THE SINSEH IS IN
News Source: The Sunday Times, 6th March, 2005
By: Teo Cheng Wee
A vet’s use of Traditional Chinese Medicine to treat animals at the Singapore Zoo has gained attention
AH MENG was not happy. Two months ago, the 46-year-old orang utan and Singapore Zoo icon was suffering from piles and was constipated.
She seemed listless and lethargic and was not her usual self.
Enter Dr Oh Soon Hock, resident zoo vet for the last 14 years and Traditional Chinese Medicine (TCM) guru to its animals.
He ground a mixture of Chinese herbs, mixed it with warm water and honey, and fed it to Ah Meng.
With a week, her constipation was gone and she was back to her contented ways.
It was Ah Meng’s second TCM experience – her first was one and a half years ago when she was treated for the same ailment.
Thousands of years after its first documented uses, TCM is moving beyond humans and has been adapted for animal welfare in the last decade.
This trend is being documented in an upcoming series, New Breed Vets, which debuts on Animal Planet early next year.
Hosted by the popular Australian star of (The) Crocodile Hunter, Steve Irwin, the series features unusual and cutting-edge veterinary techniques.
Irwin and his film crew were at the Singapore Zoo recently to shoot Dr Oh in action.
Together with 16 journalists, Irwin watched him perform acupuncture on an 18-year-old Asian Elephant called Tun.
It was suffering from chronic lameness in the right foreleg after being injured by another elephant.
Zookeepers coaxed the elephant to lie down as Dr Oh inserted eight needles into different acupuncture points on her right shoulder and elbow.
The needles used in animals are different from those used in humans. In Tun’s case, they were about twice as thick and long.
This was the elephant’s sixth session in six weeks.
According to Dr Oh, she responded well to treatment and is no longer limping like she used to.
The elephant can also bend her foreleg now, something she had difficulty doing in the past.
Irwin was clearly excited about the prospects of TCM.
It was the first time that he had witnessed acupuncture on an animal and proclaimed it “sensational, innovative and clever”.
He had also seen Ah Meng take her TCM medication earlier in the day and was enthusiastic with the results.
“It was a great poop,” he joked. “It works – the proof is in the pudding.”
He added: “Whatever TCM can do for humans, it can do for animals.
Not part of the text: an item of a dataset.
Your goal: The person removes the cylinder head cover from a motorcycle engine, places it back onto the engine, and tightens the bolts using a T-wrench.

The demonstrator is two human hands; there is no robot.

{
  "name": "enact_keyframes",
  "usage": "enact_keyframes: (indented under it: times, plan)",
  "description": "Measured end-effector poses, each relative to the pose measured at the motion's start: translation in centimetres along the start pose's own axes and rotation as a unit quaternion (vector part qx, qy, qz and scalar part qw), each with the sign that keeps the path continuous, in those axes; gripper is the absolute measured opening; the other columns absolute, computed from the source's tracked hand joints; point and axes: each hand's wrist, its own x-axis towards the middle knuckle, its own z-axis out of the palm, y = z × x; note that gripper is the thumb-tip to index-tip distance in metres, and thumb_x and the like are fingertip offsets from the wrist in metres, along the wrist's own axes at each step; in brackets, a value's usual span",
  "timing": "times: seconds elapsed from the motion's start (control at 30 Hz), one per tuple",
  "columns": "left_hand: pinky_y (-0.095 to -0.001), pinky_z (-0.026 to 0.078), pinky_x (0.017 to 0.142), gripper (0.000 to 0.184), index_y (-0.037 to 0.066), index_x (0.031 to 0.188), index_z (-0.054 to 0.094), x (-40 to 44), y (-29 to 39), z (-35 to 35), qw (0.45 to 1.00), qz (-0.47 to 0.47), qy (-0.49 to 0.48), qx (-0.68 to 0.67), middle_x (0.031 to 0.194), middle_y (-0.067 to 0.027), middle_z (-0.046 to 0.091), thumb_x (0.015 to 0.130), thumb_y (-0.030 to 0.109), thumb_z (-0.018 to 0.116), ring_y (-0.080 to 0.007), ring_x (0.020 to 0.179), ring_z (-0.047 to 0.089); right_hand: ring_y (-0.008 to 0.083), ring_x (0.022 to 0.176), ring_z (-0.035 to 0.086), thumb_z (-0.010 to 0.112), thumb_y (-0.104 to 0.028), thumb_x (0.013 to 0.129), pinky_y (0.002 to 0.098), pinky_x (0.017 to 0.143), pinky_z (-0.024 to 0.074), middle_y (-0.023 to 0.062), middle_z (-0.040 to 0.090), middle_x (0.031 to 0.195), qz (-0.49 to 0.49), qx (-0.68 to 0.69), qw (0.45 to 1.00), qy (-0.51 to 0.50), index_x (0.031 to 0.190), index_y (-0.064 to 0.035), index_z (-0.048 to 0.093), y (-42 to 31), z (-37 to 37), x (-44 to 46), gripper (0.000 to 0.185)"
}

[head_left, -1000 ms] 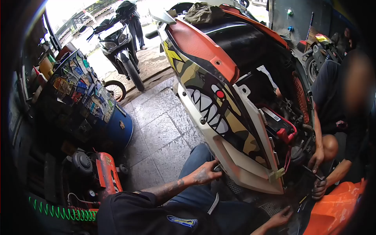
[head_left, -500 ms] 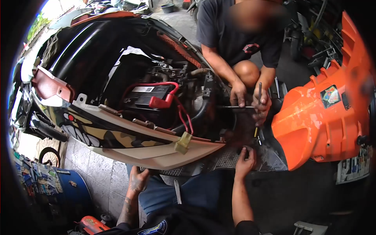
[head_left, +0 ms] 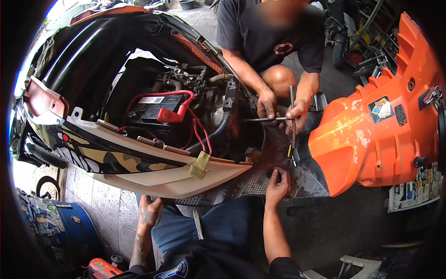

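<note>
My left hand [head_left: 149,208] is just beneath the lower edge of the scooter's camouflage side panel [head_left: 125,160], its fingers curled and partly hidden there. My right hand [head_left: 278,187] rests at the near edge of the scooter's dark footboard [head_left: 255,182], thumb and fingers drawn together; anything between them is too small to make out. Across from me, a co-worker's hands [head_left: 284,112] hold a metal T-handle wrench [head_left: 292,130], its shaft pointing toward the open scooter body. A yellow connector [head_left: 200,166] hangs on red wires over the panel.
Inside the open body sits a battery [head_left: 155,109] with a red terminal cover [head_left: 172,114]. The orange front fairing [head_left: 362,135] rises at the right. A blue drum [head_left: 83,223] stands at the lower left. Another motorcycle [head_left: 341,37] is behind the co-worker.
The whole view has shifted, so the scene sits further left and slightly higher. The co-worker's hand has changed its hold on the T-handle wrench. My hands stay in about the same places on the scooter.
</note>
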Motion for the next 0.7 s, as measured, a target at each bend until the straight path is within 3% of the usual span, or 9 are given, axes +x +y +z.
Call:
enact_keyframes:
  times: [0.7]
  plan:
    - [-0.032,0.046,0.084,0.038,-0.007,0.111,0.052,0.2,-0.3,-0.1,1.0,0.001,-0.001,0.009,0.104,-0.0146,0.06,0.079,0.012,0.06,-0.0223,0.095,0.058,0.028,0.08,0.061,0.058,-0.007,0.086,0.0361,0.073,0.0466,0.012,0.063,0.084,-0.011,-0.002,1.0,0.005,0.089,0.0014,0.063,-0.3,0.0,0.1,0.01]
We can absolutely adapt it – we just need the expertise for it.”
Although TCM for humans is similar to that for animals, it is Dr Oh’s background that allows him to straddle the two disciplines.
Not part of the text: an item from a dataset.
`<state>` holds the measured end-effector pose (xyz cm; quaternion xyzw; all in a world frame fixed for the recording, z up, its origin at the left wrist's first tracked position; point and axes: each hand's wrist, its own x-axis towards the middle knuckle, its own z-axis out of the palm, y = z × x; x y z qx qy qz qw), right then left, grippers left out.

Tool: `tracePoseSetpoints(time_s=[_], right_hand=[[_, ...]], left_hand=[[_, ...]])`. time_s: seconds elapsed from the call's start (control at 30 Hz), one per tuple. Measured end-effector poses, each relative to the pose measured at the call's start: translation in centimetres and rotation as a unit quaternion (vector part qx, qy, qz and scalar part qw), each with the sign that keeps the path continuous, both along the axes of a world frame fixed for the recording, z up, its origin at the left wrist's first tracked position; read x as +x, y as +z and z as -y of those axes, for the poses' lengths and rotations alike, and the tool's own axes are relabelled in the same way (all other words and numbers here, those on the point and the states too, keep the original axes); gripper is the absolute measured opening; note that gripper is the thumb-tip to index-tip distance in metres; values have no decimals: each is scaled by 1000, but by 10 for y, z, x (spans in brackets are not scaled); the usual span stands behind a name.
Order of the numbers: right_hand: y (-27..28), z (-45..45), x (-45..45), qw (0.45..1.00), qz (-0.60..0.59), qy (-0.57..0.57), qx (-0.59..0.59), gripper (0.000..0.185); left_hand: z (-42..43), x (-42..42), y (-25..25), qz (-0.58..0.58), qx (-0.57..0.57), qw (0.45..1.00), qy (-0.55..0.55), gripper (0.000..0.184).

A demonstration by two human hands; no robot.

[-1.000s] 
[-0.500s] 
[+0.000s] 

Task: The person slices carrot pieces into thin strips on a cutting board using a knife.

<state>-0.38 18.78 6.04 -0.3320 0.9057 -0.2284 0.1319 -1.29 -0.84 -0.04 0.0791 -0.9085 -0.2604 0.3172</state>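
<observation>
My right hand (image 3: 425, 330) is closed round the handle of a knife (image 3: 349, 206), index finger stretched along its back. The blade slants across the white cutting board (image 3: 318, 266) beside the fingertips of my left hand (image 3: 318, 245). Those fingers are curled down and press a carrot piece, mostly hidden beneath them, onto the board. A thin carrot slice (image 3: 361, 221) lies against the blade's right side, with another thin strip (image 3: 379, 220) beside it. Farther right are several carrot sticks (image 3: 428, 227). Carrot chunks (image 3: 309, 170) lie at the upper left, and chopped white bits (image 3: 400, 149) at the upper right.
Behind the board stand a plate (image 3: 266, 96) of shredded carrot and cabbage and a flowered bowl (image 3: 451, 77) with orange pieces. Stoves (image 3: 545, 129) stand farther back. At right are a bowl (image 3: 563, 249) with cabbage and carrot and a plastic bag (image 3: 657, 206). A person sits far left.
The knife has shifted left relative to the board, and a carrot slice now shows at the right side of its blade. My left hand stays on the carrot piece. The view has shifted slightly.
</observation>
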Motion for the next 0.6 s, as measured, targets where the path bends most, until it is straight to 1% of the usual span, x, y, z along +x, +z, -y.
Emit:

He attended the veterinary school in National Taiwan University in 1981, hoping to learn more about animals so as to continue the family business of rearing pigs.
It was there that he first learnt about TCM for animals, after taking a course on animal acupuncture.
On his return to Singapore, he joined the zoo as a vet in 1990 as the business of pig farms was being phased out by the Government.
At the same time, he began taking a TCM course at the Singapore Chung Hwa Medical Institution.
After graduating in 1994, he began to use his own blend of TCM and veterinary science to treat animals that weren’t responding to modern medicine, and with the blessings of the zoo management.
It was a hit.
He has successfully treated horses for sinus problems, sea-lions for eye irritation and civet cats for chronic diarrhoea.
A giraffe which had a problematic and infected sternal wound on its chest for six years was cured with TCM herbs in about two months.
On average, Dr Oh treats about five animals at the zoo every month using TCM.
“The advantage of TCM is that it has no side effects. We’ll try modern medicine first but if that doesn’t work, we’ll use TCM,” he said.
Although he is currently the only one practicing this veterinary treatment method here, he hopes other vets here and abroad can do so, too.
“TCM’s benefits to animals are clear. It can also be used on domestic animals like dogs or cats. I foresee a good future for it.”